[Opening Records provided section]

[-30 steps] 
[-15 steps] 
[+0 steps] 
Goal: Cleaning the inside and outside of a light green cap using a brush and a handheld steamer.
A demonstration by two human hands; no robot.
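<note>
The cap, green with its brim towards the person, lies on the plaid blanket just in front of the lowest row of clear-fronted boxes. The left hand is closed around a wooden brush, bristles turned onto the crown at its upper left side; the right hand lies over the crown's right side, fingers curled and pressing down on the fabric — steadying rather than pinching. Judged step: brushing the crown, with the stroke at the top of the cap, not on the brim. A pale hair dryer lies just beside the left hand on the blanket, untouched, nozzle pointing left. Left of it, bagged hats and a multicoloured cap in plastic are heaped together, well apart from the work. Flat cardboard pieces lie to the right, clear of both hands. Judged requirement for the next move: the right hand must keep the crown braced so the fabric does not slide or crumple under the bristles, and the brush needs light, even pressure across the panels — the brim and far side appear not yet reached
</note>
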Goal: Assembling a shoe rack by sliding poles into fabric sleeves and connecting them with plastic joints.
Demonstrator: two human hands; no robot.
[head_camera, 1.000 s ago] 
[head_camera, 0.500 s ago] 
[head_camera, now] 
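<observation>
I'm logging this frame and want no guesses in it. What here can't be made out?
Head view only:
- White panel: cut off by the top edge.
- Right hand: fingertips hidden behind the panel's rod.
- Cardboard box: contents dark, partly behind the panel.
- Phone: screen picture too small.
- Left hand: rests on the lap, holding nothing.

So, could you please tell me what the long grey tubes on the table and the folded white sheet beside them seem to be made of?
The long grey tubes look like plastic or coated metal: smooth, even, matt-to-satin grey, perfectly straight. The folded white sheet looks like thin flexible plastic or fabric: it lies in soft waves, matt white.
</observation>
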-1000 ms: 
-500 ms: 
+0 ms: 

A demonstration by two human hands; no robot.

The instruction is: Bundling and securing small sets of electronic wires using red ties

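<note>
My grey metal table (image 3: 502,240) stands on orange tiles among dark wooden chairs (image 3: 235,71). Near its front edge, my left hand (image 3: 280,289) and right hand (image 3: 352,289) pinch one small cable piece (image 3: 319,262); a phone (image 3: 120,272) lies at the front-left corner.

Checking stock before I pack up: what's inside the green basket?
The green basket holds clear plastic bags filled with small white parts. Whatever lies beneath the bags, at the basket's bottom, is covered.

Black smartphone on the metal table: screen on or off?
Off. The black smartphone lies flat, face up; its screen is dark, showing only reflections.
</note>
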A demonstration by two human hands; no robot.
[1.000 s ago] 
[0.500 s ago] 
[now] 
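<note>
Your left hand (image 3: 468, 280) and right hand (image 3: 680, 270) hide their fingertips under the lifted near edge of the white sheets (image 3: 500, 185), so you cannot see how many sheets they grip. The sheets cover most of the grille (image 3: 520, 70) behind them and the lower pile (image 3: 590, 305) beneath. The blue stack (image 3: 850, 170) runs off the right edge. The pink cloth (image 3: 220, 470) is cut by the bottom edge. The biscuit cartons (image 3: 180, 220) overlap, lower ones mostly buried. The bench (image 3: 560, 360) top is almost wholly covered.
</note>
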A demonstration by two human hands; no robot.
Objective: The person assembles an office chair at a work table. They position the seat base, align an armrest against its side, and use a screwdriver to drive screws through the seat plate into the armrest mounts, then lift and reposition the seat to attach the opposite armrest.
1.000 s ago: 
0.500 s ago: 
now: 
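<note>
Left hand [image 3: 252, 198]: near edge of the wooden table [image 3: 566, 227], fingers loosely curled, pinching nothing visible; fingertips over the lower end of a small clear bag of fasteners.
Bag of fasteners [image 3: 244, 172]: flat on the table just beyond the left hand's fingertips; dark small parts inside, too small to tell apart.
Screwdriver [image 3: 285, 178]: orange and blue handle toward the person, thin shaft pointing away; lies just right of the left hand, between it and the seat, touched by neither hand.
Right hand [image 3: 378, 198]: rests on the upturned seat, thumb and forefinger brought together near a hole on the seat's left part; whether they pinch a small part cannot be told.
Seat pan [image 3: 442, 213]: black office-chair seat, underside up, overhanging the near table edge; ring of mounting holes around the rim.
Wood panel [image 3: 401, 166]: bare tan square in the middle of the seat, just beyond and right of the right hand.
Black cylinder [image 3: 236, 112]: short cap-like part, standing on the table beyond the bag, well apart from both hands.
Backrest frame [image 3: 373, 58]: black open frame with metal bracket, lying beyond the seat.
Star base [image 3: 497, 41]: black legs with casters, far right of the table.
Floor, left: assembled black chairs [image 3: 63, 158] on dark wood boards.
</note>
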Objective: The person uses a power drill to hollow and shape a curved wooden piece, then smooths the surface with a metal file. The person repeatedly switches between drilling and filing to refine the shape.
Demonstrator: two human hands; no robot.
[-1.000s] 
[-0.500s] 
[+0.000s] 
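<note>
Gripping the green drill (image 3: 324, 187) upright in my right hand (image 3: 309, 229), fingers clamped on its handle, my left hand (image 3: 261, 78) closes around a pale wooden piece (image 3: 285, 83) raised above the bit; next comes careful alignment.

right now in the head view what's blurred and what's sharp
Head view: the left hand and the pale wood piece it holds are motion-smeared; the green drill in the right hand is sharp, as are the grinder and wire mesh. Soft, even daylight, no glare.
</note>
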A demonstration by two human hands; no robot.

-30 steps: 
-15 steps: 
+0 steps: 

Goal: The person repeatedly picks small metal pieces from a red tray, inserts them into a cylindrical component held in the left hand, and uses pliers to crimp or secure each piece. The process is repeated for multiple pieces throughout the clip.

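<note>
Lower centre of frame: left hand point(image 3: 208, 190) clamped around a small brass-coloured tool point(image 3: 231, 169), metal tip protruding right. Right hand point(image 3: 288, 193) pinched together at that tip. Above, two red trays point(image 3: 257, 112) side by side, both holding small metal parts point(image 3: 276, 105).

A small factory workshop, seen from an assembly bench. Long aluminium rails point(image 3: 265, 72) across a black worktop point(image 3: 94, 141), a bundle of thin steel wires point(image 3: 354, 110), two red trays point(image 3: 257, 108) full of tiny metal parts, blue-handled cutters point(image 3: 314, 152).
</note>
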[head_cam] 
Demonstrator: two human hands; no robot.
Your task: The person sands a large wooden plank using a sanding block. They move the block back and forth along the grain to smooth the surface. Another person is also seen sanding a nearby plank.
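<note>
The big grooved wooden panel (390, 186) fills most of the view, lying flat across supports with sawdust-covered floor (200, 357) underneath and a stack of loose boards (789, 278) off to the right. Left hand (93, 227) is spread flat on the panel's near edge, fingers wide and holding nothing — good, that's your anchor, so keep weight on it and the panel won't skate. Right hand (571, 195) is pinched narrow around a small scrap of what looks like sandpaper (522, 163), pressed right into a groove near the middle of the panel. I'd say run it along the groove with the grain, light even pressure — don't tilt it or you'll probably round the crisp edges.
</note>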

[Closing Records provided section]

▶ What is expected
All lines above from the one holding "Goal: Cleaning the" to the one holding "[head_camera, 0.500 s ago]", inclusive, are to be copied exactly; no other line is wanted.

▶ Result for this exercise
Goal: Cleaning the inside and outside of a light green cap using a brush and a handheld steamer.
A demonstration by two human hands; no robot.
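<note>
The cap, green with its brim towards the person, lies on the plaid blanket just in front of the lowest row of clear-fronted boxes. The left hand is closed around a wooden brush, bristles turned onto the crown at its upper left side; the right hand lies over the crown's right side, fingers curled and pressing down on the fabric — steadying rather than pinching. Judged step: brushing the crown, with the stroke at the top of the cap, not on the brim. A pale hair dryer lies just beside the left hand on the blanket, untouched, nozzle pointing left. Left of it, bagged hats and a multicoloured cap in plastic are heaped together, well apart from the work. Flat cardboard pieces lie to the right, clear of both hands. Judged requirement for the next move: the right hand must keep the crown braced so the fabric does not slide or crumple under the bristles, and the brush needs light, even pressure across the panels — the brim and far side appear not yet reached
</note>
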Goal: Assembling a shoe rack by sliding poles into fabric sleeves and connecting them with plastic joints.
Demonstrator: two human hands; no robot.
[head_camera, 1.000 s ago] 
[head_camera, 0.500 s ago] 

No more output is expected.